_Brief_: Leave the images out and repeat the data exactly as given.

_Information supplied_:

:::::

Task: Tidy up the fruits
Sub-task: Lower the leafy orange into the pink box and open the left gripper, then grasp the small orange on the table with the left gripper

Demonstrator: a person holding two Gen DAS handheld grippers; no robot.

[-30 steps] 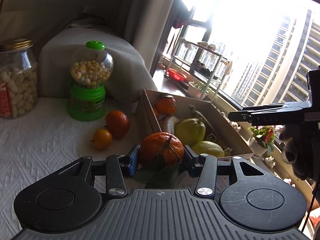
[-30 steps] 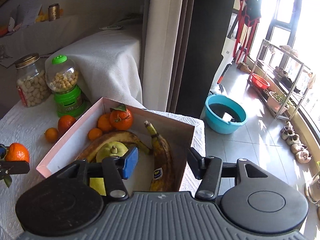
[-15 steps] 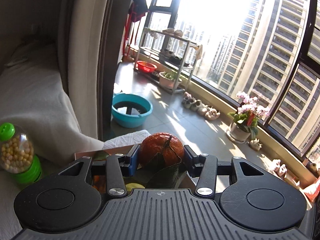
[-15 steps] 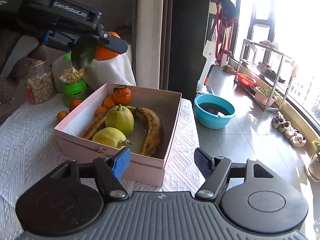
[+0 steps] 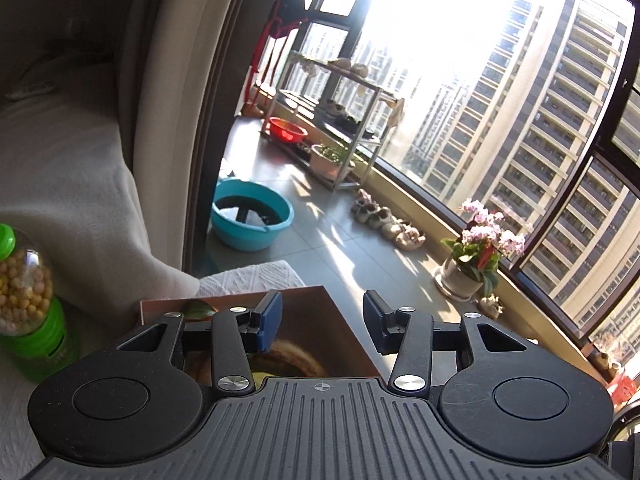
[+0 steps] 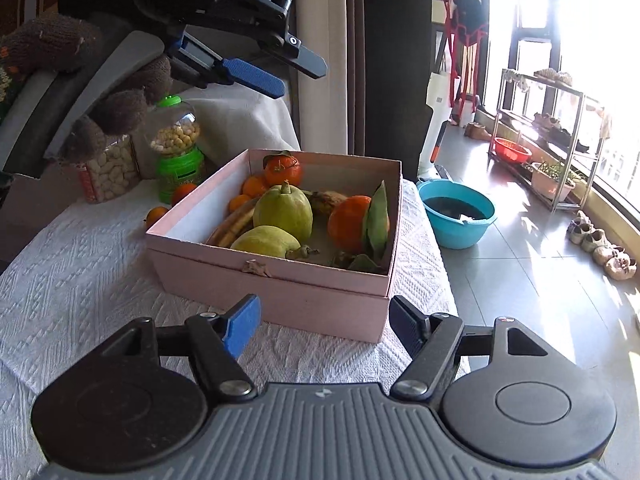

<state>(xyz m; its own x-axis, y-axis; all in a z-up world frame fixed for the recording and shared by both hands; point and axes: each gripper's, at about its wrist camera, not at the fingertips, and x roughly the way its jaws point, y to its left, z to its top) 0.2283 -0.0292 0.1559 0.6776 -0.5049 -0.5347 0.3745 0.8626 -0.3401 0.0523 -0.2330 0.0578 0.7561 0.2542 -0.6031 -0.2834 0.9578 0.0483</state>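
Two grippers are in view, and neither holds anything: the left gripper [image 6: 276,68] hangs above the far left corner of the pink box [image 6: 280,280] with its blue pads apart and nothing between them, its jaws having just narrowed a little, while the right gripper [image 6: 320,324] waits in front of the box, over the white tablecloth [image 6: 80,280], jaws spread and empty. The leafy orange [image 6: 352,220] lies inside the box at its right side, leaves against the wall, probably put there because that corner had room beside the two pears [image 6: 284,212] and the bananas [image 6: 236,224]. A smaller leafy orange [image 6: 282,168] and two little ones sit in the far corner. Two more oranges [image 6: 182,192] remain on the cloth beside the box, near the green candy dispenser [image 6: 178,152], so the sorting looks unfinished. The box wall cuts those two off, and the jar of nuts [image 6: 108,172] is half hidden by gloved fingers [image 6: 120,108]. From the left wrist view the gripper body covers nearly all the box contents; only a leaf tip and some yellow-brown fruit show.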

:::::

_Task answer_:
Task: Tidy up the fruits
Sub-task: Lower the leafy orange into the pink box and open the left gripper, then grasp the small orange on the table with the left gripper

Demonstrator: a person holding two Gen DAS handheld grippers; no robot.

[-30 steps] 
[-30 steps] 
[-15 steps] 
[-15 steps] 
[+0 steps] 
[+0 steps] 

<state>(xyz m; its own x-axis, y-axis; all in a z-up world frame fixed for the recording and shared by both hands; point and axes: each gripper's, at about its wrist camera, not at the fingertips, and x roughly the way its jaws point, y to its left, z to its top) 0.2283 -0.0292 0.1559 0.6776 -0.5049 -0.5347 0.3745 0.8626 -0.3401 0.0523 -0.2330 0.0578 0.7561 0.2542 -0.6031 -0.2834 0.9578 0.0483</state>
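Two grippers are in view, and neither holds anything: the left gripper [image 6: 276,68] hangs above the far left corner of the pink box [image 6: 280,280] with its blue pads apart and nothing between them, its jaws having just narrowed a little, while the right gripper [image 6: 320,324] waits in front of the box, over the white tablecloth [image 6: 80,280], jaws spread and empty. The leafy orange [image 6: 352,220] lies inside the box at its right side, leaves against the wall, probably put there because that corner had room beside the two pears [image 6: 284,212] and the bananas [image 6: 236,224]. A smaller leafy orange [image 6: 282,168] and two little ones sit in the far corner. Two more oranges [image 6: 182,192] remain on the cloth beside the box, near the green candy dispenser [image 6: 178,152], so the sorting looks unfinished. The box wall cuts those two off, and the jar of nuts [image 6: 108,172] is half hidden by gloved fingers [image 6: 120,108]. From the left wrist view the gripper body covers nearly all the box contents; only a leaf tip and some yellow-brown fruit show.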

None of the exercise remains to be done.